LEADING VOICE OF PERFORMANCE STUDIES TO DISCUSS
9/11 AND THE NEXT PHASE OF THE AVANT-GARDE

Richard Schechner to explore how 9/11 has altered perceptions of art, performance
in annual Cornerstone Arts Initiative keynote address

COLORADO SPRINGS, Colo. – Jan. 23, 2009 – Richard Schechner, the leading voice of performance studies in America and one of the founders of New York University's Performance Studies Program, will discuss "9/11 and After as (Transgressive) Art: The Next Phase of the Avant-garde” as the keynote speaker for this year’s Cornerstone Arts Initiative at Colorado College.

He will examine how the arts scene in the United States has developed since 9/11, and the transmutative effects that have altered perceptions of art, performance and the avant-garde. Schechner  will speak at 7 p.m., Wednesday, Feb. 4, in the South Theatre in the Edith Kinney Gaylord Cornerstone Arts Center, 825 N. Cascade Ave., on the Colorado College campus. The event is free and open to the public.

In addition to being one of the founders of the performance studies department at the Tisch School of the Arts at New York University, Schechner also continues to teach there. He also founded The Performance Group, an experimental theater troupe, and was artistic director from its start in 1967 until 1980 when the company changed its name to the Wooster Group. In 1992, Schechner founded a new theater company, East Coast Artists.

In March 2005, the Richard Schechner Center for Performance Studies was inaugurated as part of the Shanghai Theatre Academy, where Schechner is an honorary professor. Schechner also is an honorary professor at the Institute of the Arts in Havana, Cuba, and has directed in Asia, Africa, India and Taiwan.

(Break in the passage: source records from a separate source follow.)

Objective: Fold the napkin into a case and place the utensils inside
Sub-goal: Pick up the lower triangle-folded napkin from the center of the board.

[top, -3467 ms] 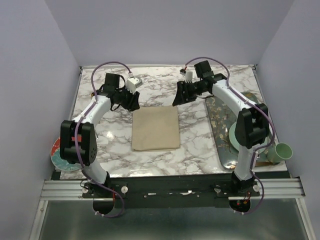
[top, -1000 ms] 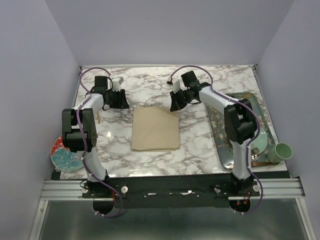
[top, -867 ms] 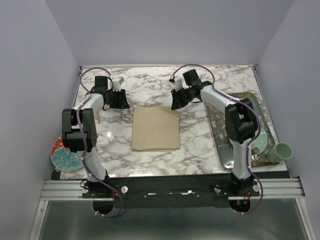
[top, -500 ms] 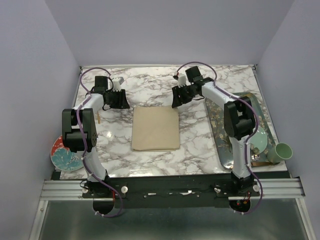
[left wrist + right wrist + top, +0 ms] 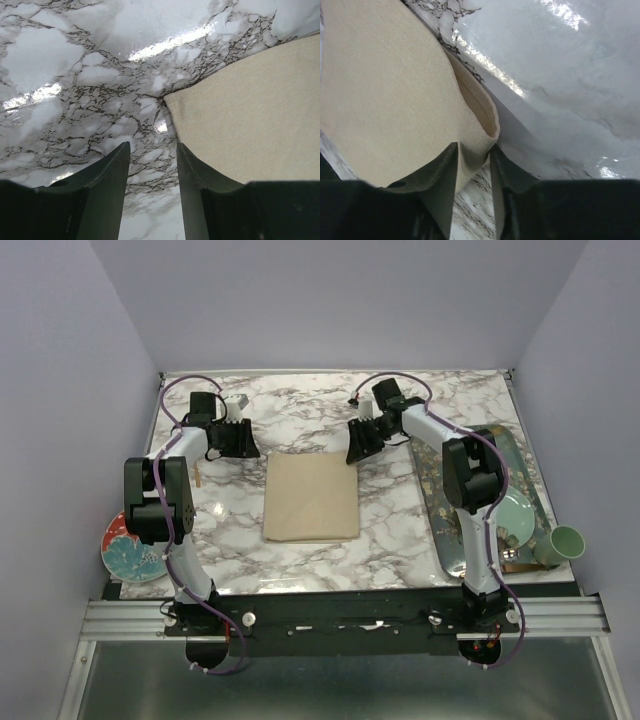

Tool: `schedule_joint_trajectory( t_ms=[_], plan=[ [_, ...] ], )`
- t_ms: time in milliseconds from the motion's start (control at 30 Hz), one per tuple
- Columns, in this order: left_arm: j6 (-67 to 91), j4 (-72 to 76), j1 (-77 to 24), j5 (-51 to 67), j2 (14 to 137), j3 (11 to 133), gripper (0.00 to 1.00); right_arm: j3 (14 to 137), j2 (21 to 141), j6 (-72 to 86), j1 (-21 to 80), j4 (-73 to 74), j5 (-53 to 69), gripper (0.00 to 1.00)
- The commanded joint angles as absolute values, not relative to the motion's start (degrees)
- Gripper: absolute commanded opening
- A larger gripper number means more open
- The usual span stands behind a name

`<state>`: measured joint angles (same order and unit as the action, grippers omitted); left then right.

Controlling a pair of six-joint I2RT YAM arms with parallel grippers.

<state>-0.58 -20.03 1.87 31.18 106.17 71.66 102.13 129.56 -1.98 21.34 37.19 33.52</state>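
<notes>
The beige-tan napkin (image 5: pixel 311 497) lies folded into an oblong in the middle of the marble table. My right gripper (image 5: pixel 356 452) is at its far right corner. In the right wrist view the jaws (image 5: pixel 472 160) are shut on the lifted, curled corner of the napkin (image 5: pixel 390 90). My left gripper (image 5: pixel 250 445) is low, just left of the napkin's far left corner. In the left wrist view it (image 5: pixel 152 152) is open and empty, with the napkin corner (image 5: pixel 240 125) just ahead to the right. I cannot make out the gold spoon and fork.
A dark tray (image 5: pixel 445 530) with gold flecks lies along the right side, with a pale green plate (image 5: pixel 512 516) on it and a green cup (image 5: pixel 565 543) beside it. A red and teal plate (image 5: pixel 122 550) sits at the near left. A thin tan object (image 5: pixel 200 475) lies by the left arm.
The left gripper has drawn back to the left of the napkin's corner. The right gripper has shifted a little right and nearer, at the far right corner.
</notes>
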Motion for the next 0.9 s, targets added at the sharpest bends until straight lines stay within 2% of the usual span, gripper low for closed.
schedule_joint_trajectory(
  t_ms=[0, 133, 267, 300, 467, 867],
  plan=[
    [-0.7, -21.44, 2.11, 32.7, 105.38, 72.95, 0.51, 103.62, 130.96, -1.67, 21.18, 39.46, 40.07, 0.29],
    [-0.97, -21.53, 2.2, 32.61, 105.38, 73.21, 0.51, 102.04, 128.68, -2.46, 21.18, 38.24, 41.57, 0.15],
    [-1.05, -21.53, 2.11, 34.01, 105.12, 73.13, 0.51, 101.34, 127.79, -2.55, 21.18, 37.35, 41.05, 0.1],
    [-1.49, -21.53, 2.11, 34.27, 105.03, 72.95, 0.51, 101.42, 127.97, -2.55, 21.18, 37.35, 40.87, 0.06],
    [-3.6, -21.97, 2.11, 34.28, 103.63, 72.07, 0.5, 101.34, 128.49, -2.46, 21.18, 37.35, 40.6, 0.01],
    [-3.96, -21.27, 3.16, 32.87, 101.69, 71.11, 0.49, 98.45, 122.79, -11.41, 22.32, 35.95, 42.81, 0.0]
  ],
)
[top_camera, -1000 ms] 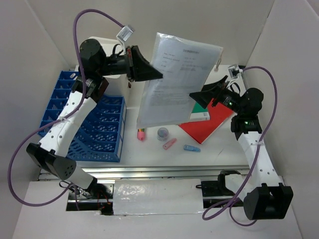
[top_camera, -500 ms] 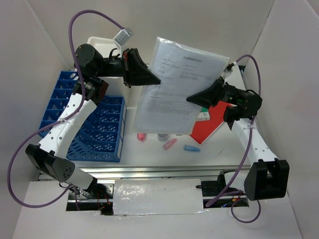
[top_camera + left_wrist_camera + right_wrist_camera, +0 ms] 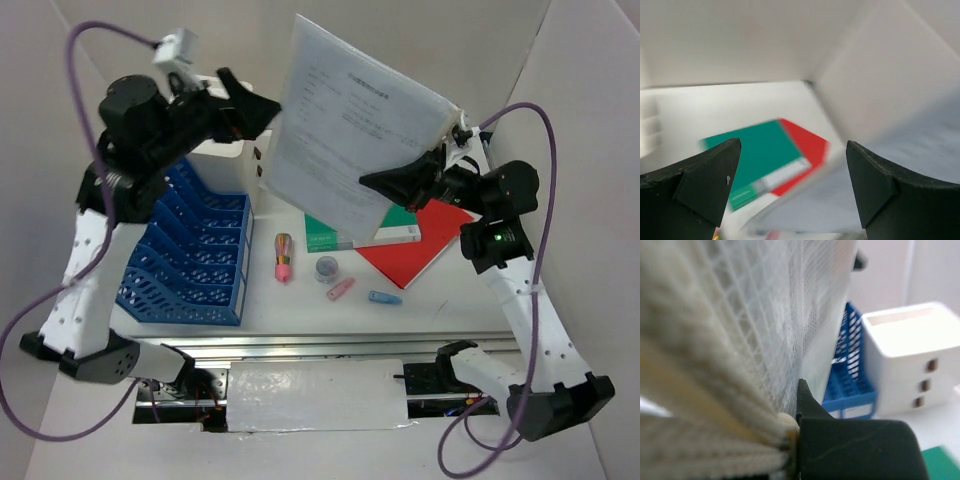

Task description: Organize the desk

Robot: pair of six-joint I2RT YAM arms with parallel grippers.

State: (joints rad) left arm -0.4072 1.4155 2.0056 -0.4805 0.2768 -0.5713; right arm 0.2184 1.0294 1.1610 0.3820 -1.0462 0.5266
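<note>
Now, item one: document sleeve (image 3: 350,120), handed over; your left gripper (image 3: 262,108) has let go and stands wide, drawn back toward ten o'clock; your right gripper (image 3: 372,183) has pinched shut on the sleeve's lower edge, holding it aloft at twelve; desk (image 3: 300,300) lies beneath, blue rack (image 3: 190,260) at nine; filing it there looks next.

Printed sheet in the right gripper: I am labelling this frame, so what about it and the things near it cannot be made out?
printed sheet: its text is too small in the top view, blurred close-up in the right wrist view.
green book: top view, partly hidden by the sheet; left wrist view, blurred.
white box: top view, mostly behind the left arm.
right gripper: top view, one finger hidden behind the sheet.
</note>
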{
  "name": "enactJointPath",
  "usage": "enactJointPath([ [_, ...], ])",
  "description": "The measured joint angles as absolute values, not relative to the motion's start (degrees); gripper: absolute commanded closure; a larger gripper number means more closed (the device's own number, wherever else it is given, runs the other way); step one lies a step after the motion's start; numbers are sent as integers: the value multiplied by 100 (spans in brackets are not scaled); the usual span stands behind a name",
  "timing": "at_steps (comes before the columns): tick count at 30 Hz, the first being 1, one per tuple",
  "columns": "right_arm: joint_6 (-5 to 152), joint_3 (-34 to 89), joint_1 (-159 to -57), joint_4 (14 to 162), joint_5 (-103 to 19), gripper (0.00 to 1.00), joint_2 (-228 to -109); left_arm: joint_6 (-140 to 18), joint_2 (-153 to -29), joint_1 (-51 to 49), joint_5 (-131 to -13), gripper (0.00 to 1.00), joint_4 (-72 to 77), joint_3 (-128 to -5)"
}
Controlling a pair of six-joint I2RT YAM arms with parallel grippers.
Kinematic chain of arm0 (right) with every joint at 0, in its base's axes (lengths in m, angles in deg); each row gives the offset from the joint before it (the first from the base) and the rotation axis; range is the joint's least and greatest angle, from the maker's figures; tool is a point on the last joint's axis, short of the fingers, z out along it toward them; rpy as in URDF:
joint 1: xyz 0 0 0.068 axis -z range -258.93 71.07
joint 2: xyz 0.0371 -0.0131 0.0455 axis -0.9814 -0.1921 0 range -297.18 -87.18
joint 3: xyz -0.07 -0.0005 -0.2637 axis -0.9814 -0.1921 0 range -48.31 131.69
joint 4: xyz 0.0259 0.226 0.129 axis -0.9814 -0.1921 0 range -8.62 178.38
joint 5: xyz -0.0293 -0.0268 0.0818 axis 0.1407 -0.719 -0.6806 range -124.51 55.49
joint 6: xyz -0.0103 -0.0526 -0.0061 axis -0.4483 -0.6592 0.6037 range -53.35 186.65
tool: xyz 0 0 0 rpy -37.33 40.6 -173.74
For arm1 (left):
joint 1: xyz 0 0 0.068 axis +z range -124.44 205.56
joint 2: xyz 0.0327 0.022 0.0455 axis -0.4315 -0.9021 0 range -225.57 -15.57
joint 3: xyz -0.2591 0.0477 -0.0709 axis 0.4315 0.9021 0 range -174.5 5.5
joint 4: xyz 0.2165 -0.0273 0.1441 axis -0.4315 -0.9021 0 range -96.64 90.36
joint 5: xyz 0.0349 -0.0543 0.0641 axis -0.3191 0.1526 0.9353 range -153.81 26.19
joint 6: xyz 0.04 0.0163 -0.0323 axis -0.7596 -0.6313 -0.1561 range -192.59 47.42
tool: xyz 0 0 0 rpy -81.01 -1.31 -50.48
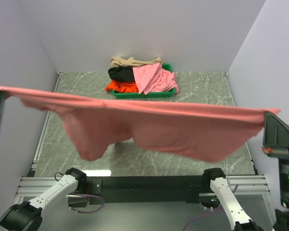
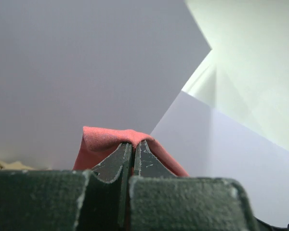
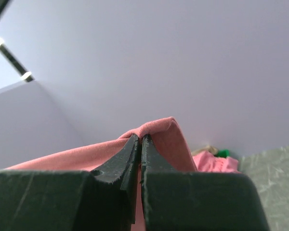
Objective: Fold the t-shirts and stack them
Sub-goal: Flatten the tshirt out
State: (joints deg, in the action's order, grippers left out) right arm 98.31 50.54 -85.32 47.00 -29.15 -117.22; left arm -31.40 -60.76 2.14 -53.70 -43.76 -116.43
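Top external view: grey marbled table [image 1: 207,91] fills the floor, with pale walls [image 1: 135,29] at 9, 12 and 3 o'clock. Biggest item is the brick-red t-shirt [image 1: 159,127], stretched in the air across the whole frame from 9 o'clock to 3 o'clock, between camera and table. Upper edge is taut, nearly straight, sloping a little down toward 3 o'clock. Cloth below sags in two loose lobes, one toward 7 o'clock, a wider one toward 5 o'clock. Cannot tell if the lowest cloth touches the table.

Green tray [image 1: 144,95] sits at 12 o'clock near the far wall, four more shirts heaped in it. Pink t-shirt [image 1: 151,77] covers the 3 o'clock half and drapes over the rim. Black t-shirt [image 1: 120,73] lies at 9 o'clock of the heap. Orange-red t-shirt [image 1: 120,86] is at 7 o'clock, spilling past the tray's edge. Tan t-shirt [image 1: 130,61] is bunched at 12 o'clock, touching the black one.

My left pincer [image 2: 133,144], out at 9 o'clock, is clenched on one end of the brick-red t-shirt: left wrist view shows the fingers pressed together, a fold of red humped over the tips. My right pincer [image 3: 140,139], out at 3 o'clock, grasps the other end the same way. In the right wrist view the cloth is pinched between closed fingers and trails off toward 8 o'clock.
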Motion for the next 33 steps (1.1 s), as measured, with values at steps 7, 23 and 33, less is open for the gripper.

In 2002 he received the Jay Dorff Lifetime Achievement Award of Performance Studies International. Other awards include the Special Recognition Award from the New England Theatre Conference in 1991 and the Special Award for Contribution to Theater from Towson State University in 1991.

Schechner earned a B.A. in English from Cornell University in 1956; an M.A. in English from the University of Iowa in 1958; and a Ph.D. in theater from Tulane University in 1962.

This is the eighth year Colorado College has hosted the Cornerstone Arts Initiative. The program stresses interdisciplinary teaching of the arts, using technology to facilitate collaboration between departments. Cornerstone Arts events spotlight a question chosen by arts faculty and students, and is reinforced by special guests, performances and interdisciplinary courses. This year’s theme question is “What Do We Mean By ‘Performance Studies’?”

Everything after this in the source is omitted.